DE(s) LEALTADES (Felisa y Andrés 14)
Un par de días al mes Andrés le dice a Felisa que ha quedado con amigos siendo incierto. Se ducha, se viste, si no con esmero no tan desmadejadamente como acostumbra y le da un piquito a su mujer mientras dice, “no tardo, nena”. Ella le despide con guasa cariñosa “ten cuidaito y tira por la sombra” y sigue con sus quehaceres que tanto pueden ser ordenar un armario como leer a Proust.
Andrés toma el camino hacia una barriada del extrarradio. Le cosquillea por dentro la deslealtad y aun así sigue adelante. Sabe, porque lo dicen todos los libros de autoayuda del mundo, las películas alemanas serie B de Antena3 y las señoras que hacen foros en la peluquería, que la cal y el cemento entre una pareja son el diálogo y la sinceridad. Con Felisa lo primero es fácil pues posee carrete y cultura para condimentar con sabrosura una conversación. Lo segundo parece algo sobreentendido en su matrimonio ¡si hasta tienen la misma clave en sus móviles! No, no se guardan secretos excepto los imprescindibles, esos que cada ser humano ha vivido y está tan incrustado en la memoria que contarlo a otro sería como cortarse una rodaja de cerebro y dársela a comer.
Llega Andrés hasta donde necesita. No siempre es el mismo sitio, aunque el encuentro es igual y entra un el edificio que lo acoge como hembra dadivosa que recibe a un macho triste.
Él, siendo arquitecto, pierde toda deformación profesional bajo esos techos. No tiene en cuenta materiales, acabados ni estilos. Está reconcentrado en el olor y el silencio, más apreciable este tras romperse por el sonido de unos pasos o de una tos.
Se sienta Andrés en el último banco. Hoy tiene mucha suerte, hay voces que entonan palabras sin música y entra en éxtasis. Durante esos arrobos ve los cánticos convertirse en colores, trenzarse con la luz vidriada, carnuda, y ascender hacia el blanco absoluto.
Sale de allí reconfortado, aunque no lo reconocerá nunca.

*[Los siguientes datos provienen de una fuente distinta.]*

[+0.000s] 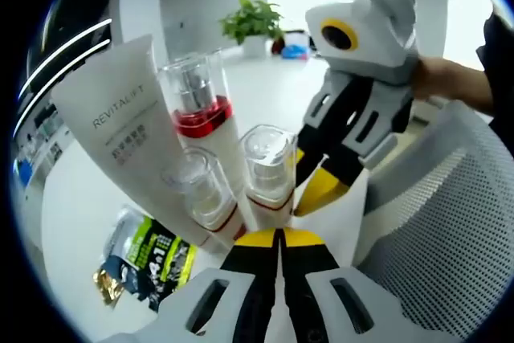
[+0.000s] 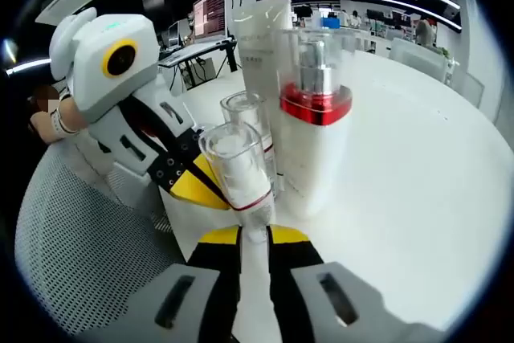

Él, agnóstico de tuétano, se niega a admitirse que solo el interior de una iglesia calme sus nervios. Si se enterara Felisa… ¡pediría el divorcio! Siempre rezonga cuando debe asistir a bodas o comuniones, incluso estuvo incómodo el día de su propio casamiento (aunque ella bien vale una misa) y cuando apadrinó a los sobrinos. Pero son situaciones diferentes. Quizá la aproximación a la vejez lo esté volviendo místico o moñas. O puede que empiece a asustarle su propia mortalidad.
—Hoy has llegado antes -dice Felisa cuando lo oye entrar.
—Es que los zurramangones, como tú les llamas, tenían un compromiso.
—¡Ah, es verdad, hoy hay fútbol y tú lo detestas.
Andrés se acerca y la besa casi en la oreja pues permanece de espaldas, reconcentrada sobre una olla en la que cuece una receta puñetera, ayurvédica y depurativa.
—Oye, hueles raro -suelta Felisa.
—¿Cómo raro?
—Como… a incienso… a beatilla de novena -ríe- ¡bah, no me hagas caso!, el aroma de las especias del guiso me habrá confundido.
Andrés se olfatea los antebrazos sin notar nada, ¿tendrá Felisa la facultad de percibir sus miedos?